= TASK OBJECTIVE =
Repeat the data below in full. Pictures must not be part of the copy.
--------------------------------
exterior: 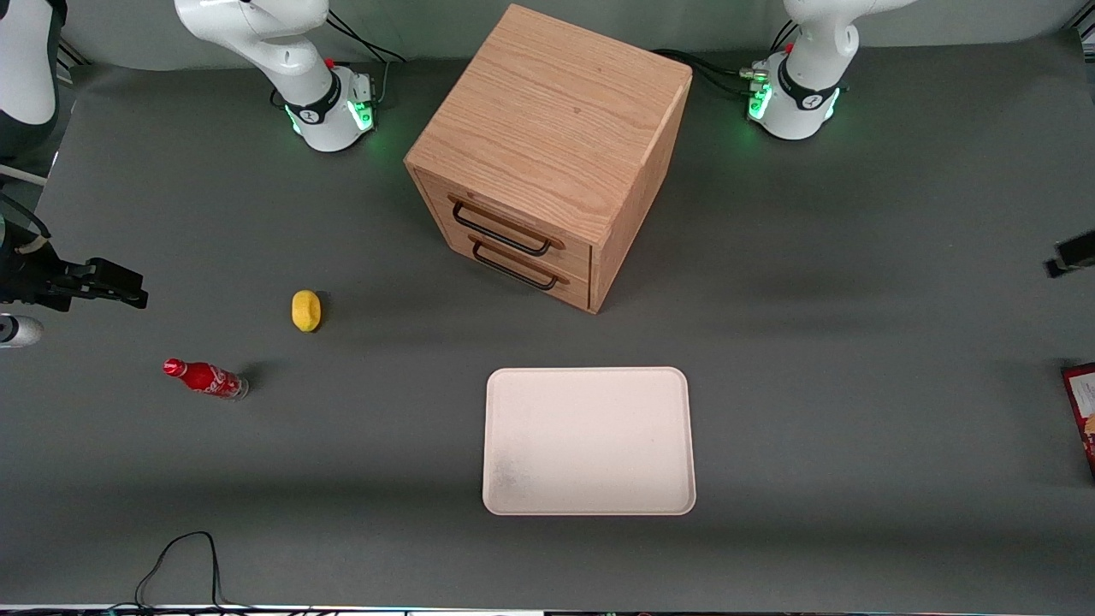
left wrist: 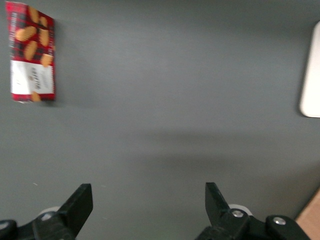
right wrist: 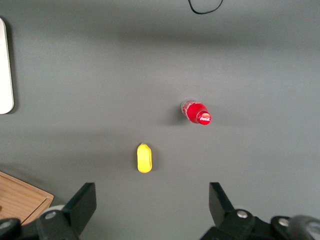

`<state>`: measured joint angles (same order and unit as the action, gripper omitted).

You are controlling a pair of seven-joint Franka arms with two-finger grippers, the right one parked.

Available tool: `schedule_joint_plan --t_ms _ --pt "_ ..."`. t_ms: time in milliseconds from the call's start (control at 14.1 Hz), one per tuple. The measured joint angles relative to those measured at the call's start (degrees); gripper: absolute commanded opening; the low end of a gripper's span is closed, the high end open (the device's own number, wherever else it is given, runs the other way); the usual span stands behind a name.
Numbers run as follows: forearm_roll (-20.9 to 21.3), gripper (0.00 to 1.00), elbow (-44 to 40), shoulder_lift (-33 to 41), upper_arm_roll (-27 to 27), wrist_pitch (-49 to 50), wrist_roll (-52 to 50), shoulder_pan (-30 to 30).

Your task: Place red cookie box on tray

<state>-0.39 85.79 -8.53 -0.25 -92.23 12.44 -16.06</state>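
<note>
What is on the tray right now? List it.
Nothing lies on the tray except a faint smudge. The red cookie box rests on the table; the open gripper hovers apart from it.

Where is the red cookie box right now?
The red cookie box lies flat on the grey table at the working arm's end, well apart from the tray. The open gripper hangs above bare table between them, holding nothing.
</note>
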Motion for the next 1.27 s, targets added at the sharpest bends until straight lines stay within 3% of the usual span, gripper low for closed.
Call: schedule_joint_plan --t_ms 424,636,1061,1273 --pt "-0.4 1.0 -20.1 -19.0 -0.1 -1.0 18.5 -16.0" --pt "-0.5 1.0 -25.3 -24.2 -0.1 -3.5 26.4 -21.2" --pt "-0.5 1.0 -26.3 -29.3 -1.4 -6.2 23.3 -21.5" --pt "-0.5 1.0 -25.5 -33.7 -1.6 -12.9 21.3 -19.9"
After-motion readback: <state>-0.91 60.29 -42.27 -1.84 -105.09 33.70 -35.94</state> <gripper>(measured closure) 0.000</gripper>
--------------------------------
= TASK OUTPUT =
exterior: 
left wrist: 
right wrist: 

`<state>`: measured joint angles (same order and unit as the action, gripper omitted).

You are controlling a pair of seven-joint Franka arms with two-finger grippers, the right one parked.

Available tool: `schedule_joint_plan --t_ms _ --pt "_ ..."`. t_ms: time in milliseconds from the call's start (control at 14.1 Hz), one per tuple. The measured joint angles relative to those measured at the call's start (degrees); gripper: absolute commanded opening; the low end of a gripper's span is closed, the high end open (the device's own number, wherever else it is given, runs the other way); the usual span stands behind a name.
Numbers run as follows: forearm_roll (-20.9 to 21.3), gripper (0.00 to 1.00), elbow (-44 to 40), shoulder_lift (-33 to 41), upper_arm_roll (-27 to 27), wrist_pitch (-49 to 50), wrist_roll (-52 to 50), shoulder_pan (-30 to 30).

Your task: Place red cookie box on tray

<state>-0.39 85.79 -8.53 -0.25 -92.23 12.44 -16.06</state>
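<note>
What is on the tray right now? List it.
Nothing lies on the tray except a faint smudge. The red cookie box rests on the table; the open gripper hovers apart from it.

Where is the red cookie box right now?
The red cookie box lies flat on the grey table at the working arm's end, well apart from the tray. The open gripper hangs above bare table between them, holding nothing.
</note>
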Motion for the next 1.27 s, targets added at the sharpest bends until straight lines stay within 3% of the usual span, gripper low for closed.
Call: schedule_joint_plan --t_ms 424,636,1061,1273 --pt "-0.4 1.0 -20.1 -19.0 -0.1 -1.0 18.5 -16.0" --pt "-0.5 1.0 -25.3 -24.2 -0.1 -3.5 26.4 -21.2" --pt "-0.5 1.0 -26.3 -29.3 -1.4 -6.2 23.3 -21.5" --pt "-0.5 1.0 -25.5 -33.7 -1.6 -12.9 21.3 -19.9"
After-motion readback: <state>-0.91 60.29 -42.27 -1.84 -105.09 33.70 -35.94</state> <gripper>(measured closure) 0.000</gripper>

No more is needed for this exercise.